A Colorful Cornucopia of Shrimp and Veggies

Shrimp and braising rarely make good bedfellows in the culinary world because of the lengthy cooking time—which we all know would render the crustacean inedible. But cookbook author Molly Stevens says of her dish Orange-Scented Mediterranean Shrimp Braise“The shrimp get tossed in just a few minutes before serving, making the finished dish a real cornucopia of seafood and vegetables.”

The braising liquid for this dish consists of a colorful mix of tomatoes, garlic, onion, carrots, and celery that is brightened with the zests and juice of orange and lime. Also included are small potatoes turning it into a satisfying one-dish meal. Since this braise comes out rather soupy, serve it in shallow pasta bowls. But if your appetites are crying for more, ladle the braise over linguine or rice.


Russ is not a huge potato fan so he wanted rice with the meal. I found it odd having both potatoes and rice, and would have preferred one or the other, but it certainly did not take away from the complexity of flavors that made a heartwarming contrast to the frigid outdoor temps.

About the canned tomatoes, first and foremost the grocery stores never seem to carry the small 14-ounce size, so I was forced to buy the larger 28-ounce can, and I used the entire amount. We like things saucy and Russ was thrilled that I included the whole can, it not only added more of the gorgeous red color, we got an extra boost of lycopene! Plus, according to some researchers “…it is 60% more expensive to get dietary fiber from fresh tomatoes than from a can.” So bring on the fiber!

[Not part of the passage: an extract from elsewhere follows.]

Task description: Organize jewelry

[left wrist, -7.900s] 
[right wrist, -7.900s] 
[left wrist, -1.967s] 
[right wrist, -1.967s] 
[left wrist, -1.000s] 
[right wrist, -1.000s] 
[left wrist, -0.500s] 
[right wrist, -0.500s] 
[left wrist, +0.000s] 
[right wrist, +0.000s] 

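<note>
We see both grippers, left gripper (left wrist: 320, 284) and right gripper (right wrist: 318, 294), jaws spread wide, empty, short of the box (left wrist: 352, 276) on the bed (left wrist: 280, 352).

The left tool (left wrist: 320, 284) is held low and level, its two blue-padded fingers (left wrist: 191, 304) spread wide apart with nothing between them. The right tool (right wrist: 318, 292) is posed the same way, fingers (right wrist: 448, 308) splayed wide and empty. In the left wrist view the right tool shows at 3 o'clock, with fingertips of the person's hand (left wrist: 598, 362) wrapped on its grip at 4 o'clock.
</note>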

Then there’s the age old controversy about leaving the olives pitted, which can be annoying when trying to eat civilly in the presence of company. But when you cook olives whole, it’s almost like an anchovy. The salt comes out of the olives, and the olive becomes more like a vegetable, and the salt from the olive flavors the dish really wonderfully. Pits, or no pits, I leave that dilemma up to you…

I also used one entire celery stalk instead of a half, and one large carrot, because, why not? Again, it’s more color, and additional health benefits. And while butter is an option at the end of cooking, and I wasn’t originally going to include it, I took Molly’s advice to cut back on the acidity of the dish, but incorporated only one tablespoon as opposed to two, and it provided the perfect finish.



  • 3 tablespoons extra-virgin olive oil
  • 3 to 4 garlic cloves, thinly sliced
  • 1 /2 cup finely chopped yellow onion (about ½ small onion)
  • 1 /2 cup finely chopped carrot (1 small carrot)
  • ½ cup finely chopped celery (1/2 stalk)
  • Coarse salt and freshly ground black pepper
  • ½ cup dry white wine or dry white vermouth
  • 2 strips orange zest, removed with a vegetable peeler (each about 3 inches by ¾ inch)
  • 1 strip lime zest, removed with a vegetable peeler (about 2 inches by ½ inch)
  • ¼ cup freshly squeezed orange juice
  • ¼ cup freshly squeezed lime juice
  • One 14½-ounce can whole peeled tomatoes, drained and chopped (or use the large 28-ounce can like we did)
  • Pinch of crushed red pepper flakes
  • ¼ cup chopped flat-leaf parsley
  • ¾ pound small potatoes, preferably fingerlings or white creamers
  • ¼ cup small green olives, such as Picholine, not pitted
  • 2 tablespoons capers, rinsed and drained
  • ¾ pound large shrimp (30 to 35 count per pound), peeled and deveined
  • 2 tablespoons unsalted butter, cut into 4 pieces (optional)


  1. The aromatics and braising liquid: Heat the oil in a large deep lidded skillet (13-inch works well) over medium-high heat until shimmering. Add the onion, carrot, and celery. Season with salt and pepper, stir, and sauté until just beginning to soften, about 5 minutes. Add the garlic, sauté another minute more. Add the white wine, orange and lime zests, and orange and lime juices, and let the liquid simmer vigorously until reduced by half, 5 to 8 minutes. Stir in the tomatoes, crushed red pepper, and 2 tablespoons of the parsley. Return to a simmer.
  2. The braise: Turn the heat to very low, cover, and simmer gently for 5 minutes. Then add the potatoes, olives, and capers. Stir so the potatoes are evenly distributed, replace the cover, and continue to simmer until the potatoes are easily pierced with the tip of a knife, another 30 to 40 minutes.
  3. The finish: Add the shrimp, leave the pan uncovered, and adjust the heat so the liquid simmers gently. Simmer just until the shrimp are cooked through, 4 to 5 minutes. Stir in the remaining 2 tablespoons parsley, and taste. If the sauce tastes too acidic or too sharp, stir in the butter. The small bit of butter will soften the acidity nicely. Taste again for salt and pepper. Remove the zests if you like, and serve in shallow bowls.